Wherever the word "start" shows up in the data, report the line it sits in.
--------------------------------
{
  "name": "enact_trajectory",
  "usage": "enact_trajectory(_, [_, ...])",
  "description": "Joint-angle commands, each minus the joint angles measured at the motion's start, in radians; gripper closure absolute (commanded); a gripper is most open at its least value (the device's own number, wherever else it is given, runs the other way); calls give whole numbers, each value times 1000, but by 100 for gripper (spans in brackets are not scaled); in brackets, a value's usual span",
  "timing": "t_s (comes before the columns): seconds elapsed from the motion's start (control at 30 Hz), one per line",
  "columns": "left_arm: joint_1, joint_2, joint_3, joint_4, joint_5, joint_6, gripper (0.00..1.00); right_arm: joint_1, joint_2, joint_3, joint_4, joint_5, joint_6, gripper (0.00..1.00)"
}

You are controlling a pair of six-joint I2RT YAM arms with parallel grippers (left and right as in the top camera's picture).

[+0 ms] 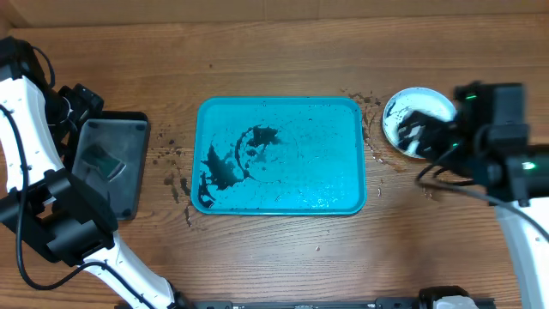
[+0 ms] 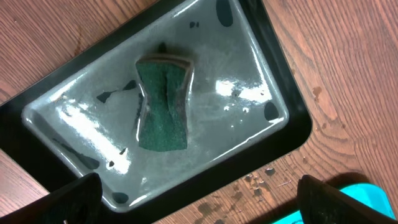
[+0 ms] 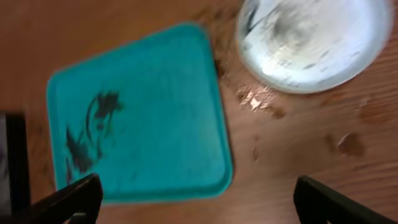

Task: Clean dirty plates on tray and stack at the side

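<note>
The turquoise tray point(image 1: 317, 163) lies mid-table with black smears in its left half and no plate on it; it also shows in the right wrist view point(image 3: 155, 93). A whitish round plate point(image 1: 429, 105) with dark specks sits on the wood to the right of the tray, blurred in the right wrist view point(image 3: 314, 40). I see no other plates apart from it. My right gripper point(image 3: 199, 199) is open and empty, hovering by the plate point(image 1: 419, 133). My left gripper point(image 2: 199, 202) is open and empty above a green sponge point(image 2: 163, 102).
The sponge lies in a smaller black tray point(image 2: 292, 134) holding greyish water, at the table's left point(image 1: 129, 184). Black crumbs and wet spots point(image 1: 176, 172) dot the wood between the two trays and near the plate point(image 1: 371, 107).
</note>
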Motion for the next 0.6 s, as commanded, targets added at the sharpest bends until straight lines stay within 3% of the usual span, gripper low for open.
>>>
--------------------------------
_EXERCISE SOLUTION_.
  "description": "Joint-angle commands, each minus the joint angles measured at the motion's start, in radians; gripper closure absolute (commanded); a gripper is most open at its least value (the device's own number, wherever else it is given, runs the other way); calls give whole numbers, each value times 1000, but by 100 for gripper (spans in brackets are not scaled); in brackets, a value's usual span",
  "timing": "t_s (comes before the columns): seconds elapsed from the motion's start (control at 30 Hz), one per line",

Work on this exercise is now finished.